Меня терзает любовь, признается Пенелопа, он хочет, чтобы я родила нам с ним общую дочь, но дочь – это на всю жизнь.
Пеленки, обноски, деревянные лошади, кровать на колесах, календарь первой менструации хранить под подушкой.
Неловкие женихи в резиновых камзолах, пятьдесят пять лет их терпеть взамен трех недель жаркой прикроватной беготни.
Пенелопа печалится, а я ее утешаю: не грусти, милый друг Пенелопа, не стирай в голове мыльные платья не рожденной никому дочери.
Человечество уже дошло до той стадии своего кромешного эволюционирования, когда дети будут рождаться после безболезненной и краткой трех-четырехнедельной беременности в результате сексуальных отношений, разумеется.
И будут жить от силы года два-три, не больше.
Не имея при этом никакого отношения к развитию и эволюции человечества в целом и даже не очень-то напоминая людей внешне и поведенчески.
Собственно, люди будут возникать каким-нибудь иным образом; возможно, прямиком из Космоса.
А дети будут как трогательная бирюлька, памятка о нежной возне, вроде домашней зверюшки.
Люди не будут вырастать из дети ; а детей можно будет менять как перчатки.

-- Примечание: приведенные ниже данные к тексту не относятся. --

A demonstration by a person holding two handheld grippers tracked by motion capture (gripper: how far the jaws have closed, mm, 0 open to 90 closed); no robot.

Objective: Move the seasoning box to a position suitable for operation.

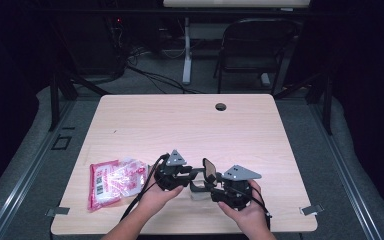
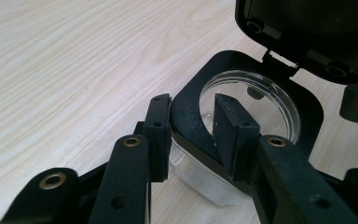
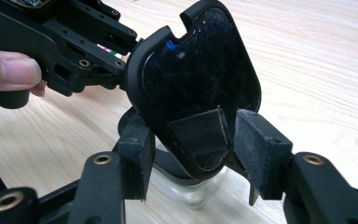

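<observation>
Black-framed clear glass jar with hinged lid (image 1: 203, 181) raised sits on table (image 1: 190, 125) at 6 o'clock. Left gripper (image 1: 190, 176) jaws straddle its rim, spread; right gripper (image 1: 207, 184) jaws spread around the lid.

The high view looks forward and down over the whole counter (image 1: 190, 125) from the person's side. Each gripper view sits very close, low, looking along its own fingers. All three share the flip-lid container (image 2: 242, 107) near the counter's front edge.
</observation>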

К тому же они будут сказочно недолговечны – от кого угодно рожай что угодно.
И не переживай, что оно потом вырастет и зарубит тебя топором.
Топором тебя зарубит другой, совершенный человек, родившийся из мельтешения божественных молекул!

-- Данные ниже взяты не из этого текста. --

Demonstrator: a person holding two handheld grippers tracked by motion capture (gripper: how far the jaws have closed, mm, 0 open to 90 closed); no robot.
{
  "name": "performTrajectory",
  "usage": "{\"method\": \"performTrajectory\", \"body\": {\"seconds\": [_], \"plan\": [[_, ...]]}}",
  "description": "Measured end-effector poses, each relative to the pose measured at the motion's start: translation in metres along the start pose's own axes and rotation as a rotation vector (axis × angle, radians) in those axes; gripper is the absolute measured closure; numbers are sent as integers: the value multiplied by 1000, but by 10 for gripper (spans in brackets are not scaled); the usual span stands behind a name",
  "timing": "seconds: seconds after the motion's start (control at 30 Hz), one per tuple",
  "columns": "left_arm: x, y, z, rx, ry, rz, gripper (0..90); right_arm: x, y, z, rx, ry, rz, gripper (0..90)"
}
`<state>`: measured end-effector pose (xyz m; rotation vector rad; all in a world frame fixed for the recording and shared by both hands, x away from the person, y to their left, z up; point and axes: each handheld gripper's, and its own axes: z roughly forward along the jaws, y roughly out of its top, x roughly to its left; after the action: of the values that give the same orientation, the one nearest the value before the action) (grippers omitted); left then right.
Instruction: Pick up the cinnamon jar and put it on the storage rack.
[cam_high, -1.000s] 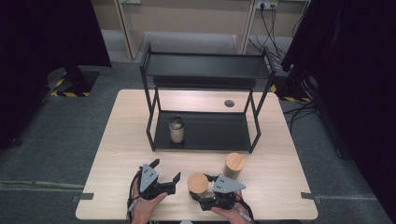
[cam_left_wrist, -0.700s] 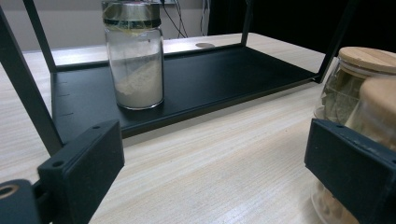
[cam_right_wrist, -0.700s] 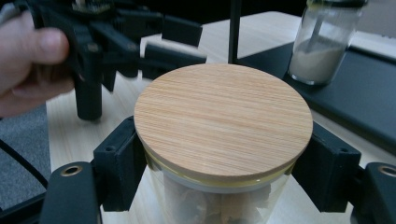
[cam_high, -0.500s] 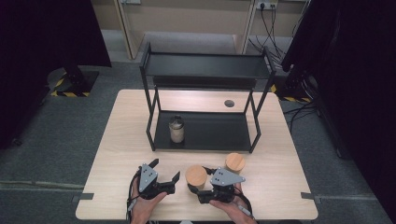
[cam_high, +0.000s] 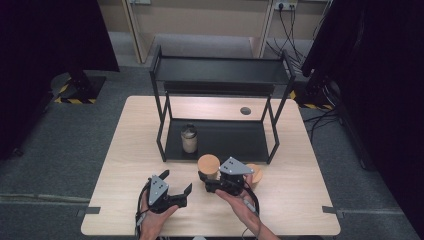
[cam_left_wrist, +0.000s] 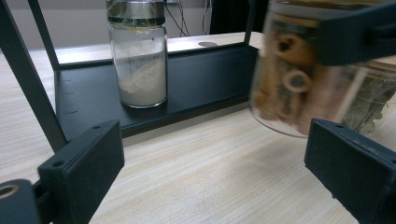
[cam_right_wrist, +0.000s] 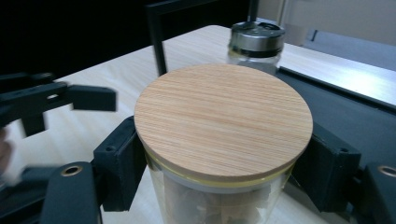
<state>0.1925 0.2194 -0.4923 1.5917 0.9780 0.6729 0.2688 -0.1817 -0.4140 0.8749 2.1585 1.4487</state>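
Note:
My right gripper (cam_high: 210, 180) is shut on a glass jar with a round wooden lid (cam_high: 208, 164), just in front of the black rack. In the right gripper view the jaws clasp this jar (cam_right_wrist: 223, 116) under the lid. In the left gripper view the jar (cam_left_wrist: 289, 84) hangs tilted above the table, blurred, with ring-shaped pieces inside. My left gripper (cam_high: 177, 184) stands open to its left, nothing between its jaws (cam_left_wrist: 215, 163). A metal-lidded jar of pale powder (cam_high: 189, 137) (cam_left_wrist: 137, 51) stands on the rack's lower shelf (cam_high: 225, 140).
A second wooden-lidded jar (cam_high: 256, 173) holding green leaves (cam_left_wrist: 373, 98) stands on the table right of the held one. The black two-shelf rack (cam_high: 220, 70) fills the table's middle and back. A round hole (cam_high: 245, 110) lies in the tabletop behind it.
My right gripper has carried the wooden-lidded jar away from the table's front edge toward the rack. The left gripper has stayed put and open.

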Motion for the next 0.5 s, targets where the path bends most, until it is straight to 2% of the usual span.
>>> {"method": "performTrajectory", "body": {"seconds": [0.1,0.27,0.37,0.5], "plan": [[0,0,0,-1,-1,0,42,0,3,7,3,-19,12,259],[0,0,-1,-2,-2,-1,42,3,12,27,13,-84,31,259],[0,0,-1,-2,-3,0,42,2,14,33,13,-98,46,259],[0,0,-1,-3,-4,2,42,0,19,49,20,-146,63,259]]}}
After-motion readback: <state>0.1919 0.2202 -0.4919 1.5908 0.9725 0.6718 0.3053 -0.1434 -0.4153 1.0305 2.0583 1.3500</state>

Потерпи, потерпи, милый мой друг Пенелопа, мы уже на пороге Новой Эры!
Давай снимай платье, всё снимай вообще к чертовой матери, хей-хо.

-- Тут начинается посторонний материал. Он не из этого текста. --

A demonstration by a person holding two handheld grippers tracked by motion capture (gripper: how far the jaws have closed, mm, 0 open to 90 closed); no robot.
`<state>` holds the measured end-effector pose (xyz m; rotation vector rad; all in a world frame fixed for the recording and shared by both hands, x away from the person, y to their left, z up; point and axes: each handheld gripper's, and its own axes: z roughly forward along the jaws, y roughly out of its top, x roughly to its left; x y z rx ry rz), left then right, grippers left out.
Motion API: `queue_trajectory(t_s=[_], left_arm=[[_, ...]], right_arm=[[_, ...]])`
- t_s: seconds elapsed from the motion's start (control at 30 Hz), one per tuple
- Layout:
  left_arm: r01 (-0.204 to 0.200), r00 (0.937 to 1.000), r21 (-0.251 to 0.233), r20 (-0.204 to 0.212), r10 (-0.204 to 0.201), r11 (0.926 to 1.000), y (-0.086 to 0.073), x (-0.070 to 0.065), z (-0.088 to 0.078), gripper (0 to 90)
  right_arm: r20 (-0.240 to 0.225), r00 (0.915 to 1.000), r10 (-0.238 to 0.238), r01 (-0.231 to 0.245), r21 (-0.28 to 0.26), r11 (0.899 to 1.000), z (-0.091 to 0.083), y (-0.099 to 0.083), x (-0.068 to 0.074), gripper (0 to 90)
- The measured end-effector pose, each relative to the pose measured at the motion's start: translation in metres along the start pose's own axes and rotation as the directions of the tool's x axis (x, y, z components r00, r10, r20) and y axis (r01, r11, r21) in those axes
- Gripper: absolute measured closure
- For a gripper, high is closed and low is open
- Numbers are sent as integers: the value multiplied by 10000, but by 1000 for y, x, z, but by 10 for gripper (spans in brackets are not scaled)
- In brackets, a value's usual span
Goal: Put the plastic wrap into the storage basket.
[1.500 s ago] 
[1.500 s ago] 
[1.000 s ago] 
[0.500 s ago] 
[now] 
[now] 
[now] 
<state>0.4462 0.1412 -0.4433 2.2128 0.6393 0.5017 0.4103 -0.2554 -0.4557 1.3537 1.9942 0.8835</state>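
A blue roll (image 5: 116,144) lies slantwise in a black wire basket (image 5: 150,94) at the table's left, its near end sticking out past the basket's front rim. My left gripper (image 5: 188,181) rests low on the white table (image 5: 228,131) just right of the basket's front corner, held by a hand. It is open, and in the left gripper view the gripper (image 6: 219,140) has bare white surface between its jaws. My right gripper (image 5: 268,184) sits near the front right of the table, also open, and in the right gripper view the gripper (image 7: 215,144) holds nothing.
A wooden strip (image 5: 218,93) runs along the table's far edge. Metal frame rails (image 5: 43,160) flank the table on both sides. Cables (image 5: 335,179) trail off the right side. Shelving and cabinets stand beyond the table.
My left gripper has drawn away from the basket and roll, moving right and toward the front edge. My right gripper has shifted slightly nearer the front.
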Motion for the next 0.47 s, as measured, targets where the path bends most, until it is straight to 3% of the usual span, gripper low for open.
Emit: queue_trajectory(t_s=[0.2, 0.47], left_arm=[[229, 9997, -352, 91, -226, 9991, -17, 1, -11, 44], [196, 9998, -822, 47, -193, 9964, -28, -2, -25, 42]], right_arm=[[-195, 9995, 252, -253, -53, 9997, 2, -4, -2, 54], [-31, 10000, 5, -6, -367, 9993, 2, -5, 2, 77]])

Младенец чавкал недоеденным бубликом, явно стремясь к тому, чтобы чавкать доеденным. Младенец чавкал все время. Он чавкал грудью, пеленками, случайно вваливающимися своими тоненькими паутинными уголками в его рот, соской (впрочем, ею, кажется, чавкают все младенцы) и своими сырными, мятыми пальчиками. Казалось, что младенец чавкает чем ни попадя. Когда он шевелил ножками, раздавалось чавканье. Даже плакал он неумолимо чавкающими звуками. Я вспоминала невесть отчего молдавское пюре из кабачков, общедоступное в пору моего детства (куда, куда ты ушло, сумрачное, весеннее мое?), и тихонько ела на кухне лилиеподобные огурцы прямо из банки, боясь издать при этом хоть один звук.
Младенец недовольно косился на меня сквозь стену – я его чувствовала настолько, что мое сердце вместо постукивания почавкивало. Материнские инстинкты не могут лишить нас способности мечтать – я мечтала о том, чтобы младенец вырос и перестал чавкать. Еще я мечтала увидеть Индию с ее растрепанными растениями, темноглазыми мужчинами и памятниками Индире Ганди, про которую в детстве я писала реферат.
Младенец поперхнулся и от этого зачавкал на какой-то страдальческой ноте.
– Помолчи… ты… – неуверенно сказала я, глядя в его зажмуренные глаза. Тут я поняла, что не помню, как его зовут. В ящике письменного стола, дубового, от бабушки, лежало свидетельство о рождении. В нем было написано, что младенца зовут Прозерпина, что весит она четыре килограмма и что родилась три года назад. Ужасно. Ужасно Ужасно. Этот младенец был гораздо младше. Он выглядел как новорожденный.
Я развернула лопочущие пеленки, развела малышу упругие желейные ножки: мальчик, точно мальчик, вот его крошечный отросточек, набухает от плача и протягивает ко мне свои усики.
Но в свидетельстве написано, что это девочка.
При этом я отлично понимаю, что никогда не была беременной, и что ребенок родился когда-то давно (настолько давно, что я об этом не помню), и что родился он каким-то запретным путем, о котором не написано ни в одной книге, даже в самой вульгарной.